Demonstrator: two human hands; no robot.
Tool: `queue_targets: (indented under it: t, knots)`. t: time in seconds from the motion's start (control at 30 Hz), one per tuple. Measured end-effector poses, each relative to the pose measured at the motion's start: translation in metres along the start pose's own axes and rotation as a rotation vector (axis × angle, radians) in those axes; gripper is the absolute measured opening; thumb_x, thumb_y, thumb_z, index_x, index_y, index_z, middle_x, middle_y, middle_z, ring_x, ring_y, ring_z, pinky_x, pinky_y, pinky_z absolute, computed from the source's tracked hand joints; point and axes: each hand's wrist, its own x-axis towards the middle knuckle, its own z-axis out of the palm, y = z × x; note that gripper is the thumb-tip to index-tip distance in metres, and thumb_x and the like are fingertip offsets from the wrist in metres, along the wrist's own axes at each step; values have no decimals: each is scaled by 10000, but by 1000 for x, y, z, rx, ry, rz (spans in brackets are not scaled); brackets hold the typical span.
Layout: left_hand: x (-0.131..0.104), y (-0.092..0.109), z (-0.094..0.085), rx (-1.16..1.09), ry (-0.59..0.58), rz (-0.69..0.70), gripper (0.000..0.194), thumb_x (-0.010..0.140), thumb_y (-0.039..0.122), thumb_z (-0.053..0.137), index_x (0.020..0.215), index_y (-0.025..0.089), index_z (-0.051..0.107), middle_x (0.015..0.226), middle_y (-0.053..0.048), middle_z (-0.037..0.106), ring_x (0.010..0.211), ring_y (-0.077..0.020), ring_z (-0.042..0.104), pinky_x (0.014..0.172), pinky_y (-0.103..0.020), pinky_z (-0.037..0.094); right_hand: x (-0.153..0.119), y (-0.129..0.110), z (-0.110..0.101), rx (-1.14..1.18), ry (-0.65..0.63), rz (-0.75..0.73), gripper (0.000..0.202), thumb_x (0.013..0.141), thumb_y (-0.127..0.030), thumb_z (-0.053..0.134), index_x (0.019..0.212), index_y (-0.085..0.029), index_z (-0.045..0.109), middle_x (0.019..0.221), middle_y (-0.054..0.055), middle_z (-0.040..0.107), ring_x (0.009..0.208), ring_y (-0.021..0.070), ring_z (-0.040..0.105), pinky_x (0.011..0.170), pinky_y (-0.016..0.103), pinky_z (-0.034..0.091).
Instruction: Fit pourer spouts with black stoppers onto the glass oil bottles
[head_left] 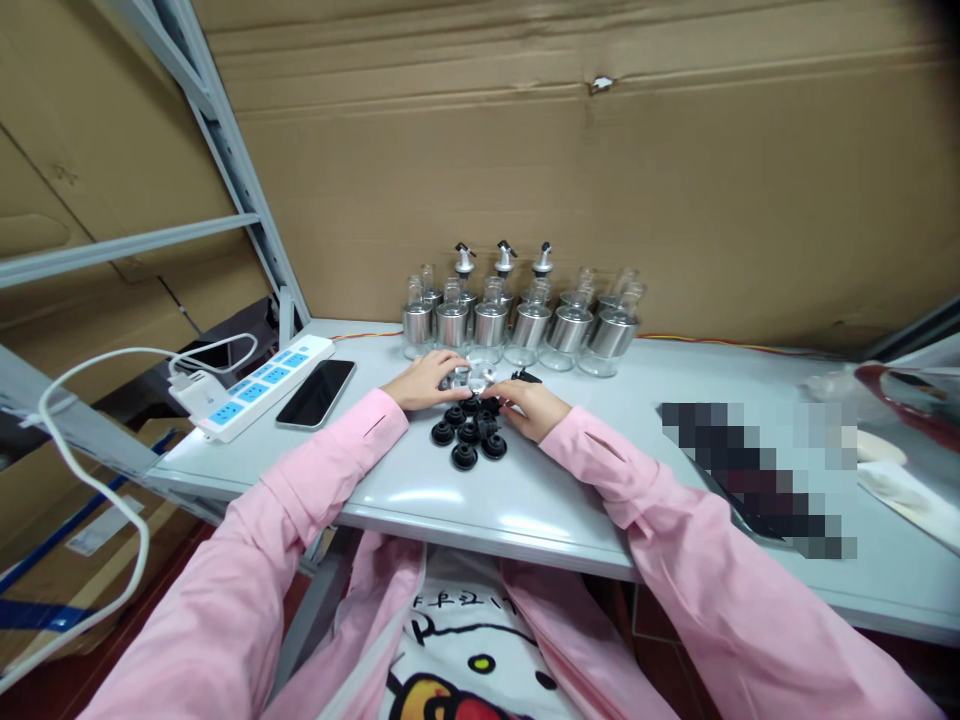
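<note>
Near the table's middle, my left hand [429, 381] lies with its fingers stretched over the left side of a small group of shiny silver caps [480, 376]. Opposite it, my right hand [527, 406] rests with fingers apart at the right edge of a cluster of black rubber stoppers [466, 432]. Its fingertips reach the rear stoppers and partly hide them. No object shows clearly gripped in either hand. Just behind my right hand sit small black spout parts [526, 377]. Glass bottles with silver bands [490, 326] stand upright in rows behind both hands.
Three rear bottles carry pourer tops [504, 258]. To the left lie a phone [316, 393] and a white power strip [270, 385] with a plugged-in charger and cable. A blurred dark object [750, 480] lies on the right. Cardboard [600, 190] walls the back.
</note>
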Motion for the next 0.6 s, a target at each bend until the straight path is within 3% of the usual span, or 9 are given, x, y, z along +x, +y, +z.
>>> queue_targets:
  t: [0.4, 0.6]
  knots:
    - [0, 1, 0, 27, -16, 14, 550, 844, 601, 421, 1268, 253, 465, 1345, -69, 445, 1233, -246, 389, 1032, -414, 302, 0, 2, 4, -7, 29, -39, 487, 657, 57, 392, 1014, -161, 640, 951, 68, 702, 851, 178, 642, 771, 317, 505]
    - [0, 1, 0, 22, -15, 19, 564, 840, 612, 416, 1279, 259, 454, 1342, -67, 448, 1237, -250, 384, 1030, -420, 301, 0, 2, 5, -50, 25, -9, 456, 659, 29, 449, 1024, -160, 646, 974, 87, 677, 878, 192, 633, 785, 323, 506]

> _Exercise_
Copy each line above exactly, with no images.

> _Answer space_
Demonstrator: two human hands; no robot.
Tool: `queue_targets: (indented under it: t, knots)`. t: time in seconds from the motion's start (control at 30 Hz), one per tuple. Measured end-effector poses, each relative to the pose measured at the motion's start: translation in metres along the start pose's own axes and rotation as a rotation vector (axis × angle, radians) in those axes; gripper is the absolute measured opening; thumb_x, thumb_y, thumb_z, index_x, index_y, index_z, middle_x, middle_y, middle_z, ring_x, ring_y, ring_z, pinky_x, pinky_y, pinky_z absolute, computed from the source's tracked hand joints; point and axes: each hand's wrist, its own x-axis towards the middle knuckle, its own z-axis out of the palm, y = z × x; note that gripper is the thumb-tip to index-tip distance in metres, and thumb_x and the like are fingertip offsets from the wrist in metres, along the wrist's own axes at each step; values have no decimals: each is scaled by 10000, but by 1000 for x, y, z, rx, ry, rz (spans in brackets are not scaled); brackets hold the typical span.
Layout: left_hand: x (-0.131..0.104), y (-0.092..0.109), z (-0.094..0.085), rx (-1.16..1.09), ry (-0.59..0.58), rz (-0.69..0.70), gripper (0.000..0.194), thumb_x (-0.010..0.140), thumb_y (-0.039..0.122), thumb_z (-0.053..0.137), index_x (0.020..0.215), index_y (-0.025..0.089), index_z (-0.051..0.107), middle_x (0.015..0.226), middle_y (-0.053..0.048), middle_z (-0.037..0.106), ring_x (0.010..0.211), ring_y (-0.077..0.020), ring_z (-0.042..0.104), pinky_x (0.014..0.172), pinky_y (-0.103..0.020), pinky_z (-0.037..0.094); right_hand: x (-0.153..0.119), y (-0.129..0.110), z (-0.110..0.101), rx (-1.14..1.18), ry (-0.65..0.63), rz (-0.75..0.73), gripper (0.000..0.202), thumb_x (0.013..0.141), thumb_y (-0.127..0.030), thumb_z (-0.053..0.134), index_x (0.019..0.212), index_y (-0.085..0.029), index_z (-0.045..0.109), middle_x (0.019..0.221), middle_y (-0.054..0.055), middle_z (-0.040..0.107), ring_x (0.009..0.208), ring_y (-0.021..0.070), ring_z (-0.040..0.105), pinky_x (0.011..0.170), pinky_y (-0.016..0.103), pinky_z (-0.034..0.091).
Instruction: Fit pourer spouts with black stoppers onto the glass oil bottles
[head_left] 
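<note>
Near the table's middle, my left hand [429, 381] lies with its fingers stretched over the left side of a small group of shiny silver caps [480, 376]. Opposite it, my right hand [527, 406] rests with fingers apart at the right edge of a cluster of black rubber stoppers [466, 432]. Its fingertips reach the rear stoppers and partly hide them. No object shows clearly gripped in either hand. Just behind my right hand sit small black spout parts [526, 377]. Glass bottles with silver bands [490, 326] stand upright in rows behind both hands.
Three rear bottles carry pourer tops [504, 258]. To the left lie a phone [316, 393] and a white power strip [270, 385] with a plugged-in charger and cable. A blurred dark object [750, 480] lies on the right. Cardboard [600, 190] walls the back.
</note>
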Motion for the next 0.6 s, a target at each bend until the straight path is within 3% of the usual span, or 9 are given, x, y, z along +x, +y, +z.
>>> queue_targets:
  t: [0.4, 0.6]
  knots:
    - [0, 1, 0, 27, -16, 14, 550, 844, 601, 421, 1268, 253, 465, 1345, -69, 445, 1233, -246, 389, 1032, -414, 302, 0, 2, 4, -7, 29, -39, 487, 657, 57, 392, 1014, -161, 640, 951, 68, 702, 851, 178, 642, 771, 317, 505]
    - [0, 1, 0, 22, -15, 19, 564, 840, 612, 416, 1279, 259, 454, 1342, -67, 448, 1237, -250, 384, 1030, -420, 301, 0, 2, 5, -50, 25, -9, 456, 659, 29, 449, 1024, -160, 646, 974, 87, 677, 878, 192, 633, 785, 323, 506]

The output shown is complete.